_What to do:_
Output the data that follows exactly, line for line.

_Dataset content:_
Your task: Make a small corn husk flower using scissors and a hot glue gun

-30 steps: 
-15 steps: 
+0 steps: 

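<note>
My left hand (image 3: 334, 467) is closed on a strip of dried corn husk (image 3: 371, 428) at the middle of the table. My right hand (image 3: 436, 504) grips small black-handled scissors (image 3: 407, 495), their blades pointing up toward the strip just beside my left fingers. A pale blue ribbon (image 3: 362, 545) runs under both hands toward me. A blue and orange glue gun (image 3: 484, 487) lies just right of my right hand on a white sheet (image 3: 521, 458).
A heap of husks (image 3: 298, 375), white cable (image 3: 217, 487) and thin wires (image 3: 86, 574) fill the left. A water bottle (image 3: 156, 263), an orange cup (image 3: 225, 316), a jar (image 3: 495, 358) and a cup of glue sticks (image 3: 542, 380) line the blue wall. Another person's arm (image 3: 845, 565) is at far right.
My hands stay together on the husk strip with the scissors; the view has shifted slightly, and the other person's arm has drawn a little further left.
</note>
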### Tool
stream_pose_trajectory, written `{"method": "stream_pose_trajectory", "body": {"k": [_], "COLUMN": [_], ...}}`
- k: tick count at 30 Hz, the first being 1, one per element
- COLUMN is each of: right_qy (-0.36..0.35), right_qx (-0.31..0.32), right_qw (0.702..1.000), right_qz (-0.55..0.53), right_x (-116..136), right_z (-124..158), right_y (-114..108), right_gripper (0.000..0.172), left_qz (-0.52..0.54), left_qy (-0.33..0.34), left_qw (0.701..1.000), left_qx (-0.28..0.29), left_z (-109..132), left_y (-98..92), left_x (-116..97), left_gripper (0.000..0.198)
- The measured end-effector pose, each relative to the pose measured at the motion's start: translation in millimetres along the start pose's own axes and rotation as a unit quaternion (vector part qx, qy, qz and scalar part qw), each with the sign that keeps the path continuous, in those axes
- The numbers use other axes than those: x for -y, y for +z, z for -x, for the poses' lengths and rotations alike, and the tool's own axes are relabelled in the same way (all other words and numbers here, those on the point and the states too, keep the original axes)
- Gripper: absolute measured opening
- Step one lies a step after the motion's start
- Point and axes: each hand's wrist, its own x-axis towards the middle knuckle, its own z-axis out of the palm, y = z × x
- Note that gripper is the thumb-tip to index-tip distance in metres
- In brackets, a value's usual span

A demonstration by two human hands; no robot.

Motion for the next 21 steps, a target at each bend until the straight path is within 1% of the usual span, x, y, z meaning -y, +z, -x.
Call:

_Output of the exercise:_
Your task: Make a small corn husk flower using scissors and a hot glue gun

-30 steps: 
-15 steps: 
+0 steps: 

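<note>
My left hand (image 3: 334, 467) is closed on a strip of dried corn husk (image 3: 371, 428) at the middle of the table. My right hand (image 3: 436, 504) grips small black-handled scissors (image 3: 407, 495), their blades pointing up toward the strip just beside my left fingers. A pale blue ribbon (image 3: 362, 545) runs under both hands toward me. A blue and orange glue gun (image 3: 484, 487) lies just right of my right hand on a white sheet (image 3: 521, 458).
A heap of husks (image 3: 298, 375), white cable (image 3: 217, 487) and thin wires (image 3: 86, 574) fill the left. A water bottle (image 3: 156, 263), an orange cup (image 3: 225, 316), a jar (image 3: 495, 358) and a cup of glue sticks (image 3: 542, 380) line the blue wall. Another person's arm (image 3: 845, 565) is at far right.
My hands stay together on the husk strip with the scissors; the view has shifted slightly, and the other person's arm has drawn a little further left.
</note>
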### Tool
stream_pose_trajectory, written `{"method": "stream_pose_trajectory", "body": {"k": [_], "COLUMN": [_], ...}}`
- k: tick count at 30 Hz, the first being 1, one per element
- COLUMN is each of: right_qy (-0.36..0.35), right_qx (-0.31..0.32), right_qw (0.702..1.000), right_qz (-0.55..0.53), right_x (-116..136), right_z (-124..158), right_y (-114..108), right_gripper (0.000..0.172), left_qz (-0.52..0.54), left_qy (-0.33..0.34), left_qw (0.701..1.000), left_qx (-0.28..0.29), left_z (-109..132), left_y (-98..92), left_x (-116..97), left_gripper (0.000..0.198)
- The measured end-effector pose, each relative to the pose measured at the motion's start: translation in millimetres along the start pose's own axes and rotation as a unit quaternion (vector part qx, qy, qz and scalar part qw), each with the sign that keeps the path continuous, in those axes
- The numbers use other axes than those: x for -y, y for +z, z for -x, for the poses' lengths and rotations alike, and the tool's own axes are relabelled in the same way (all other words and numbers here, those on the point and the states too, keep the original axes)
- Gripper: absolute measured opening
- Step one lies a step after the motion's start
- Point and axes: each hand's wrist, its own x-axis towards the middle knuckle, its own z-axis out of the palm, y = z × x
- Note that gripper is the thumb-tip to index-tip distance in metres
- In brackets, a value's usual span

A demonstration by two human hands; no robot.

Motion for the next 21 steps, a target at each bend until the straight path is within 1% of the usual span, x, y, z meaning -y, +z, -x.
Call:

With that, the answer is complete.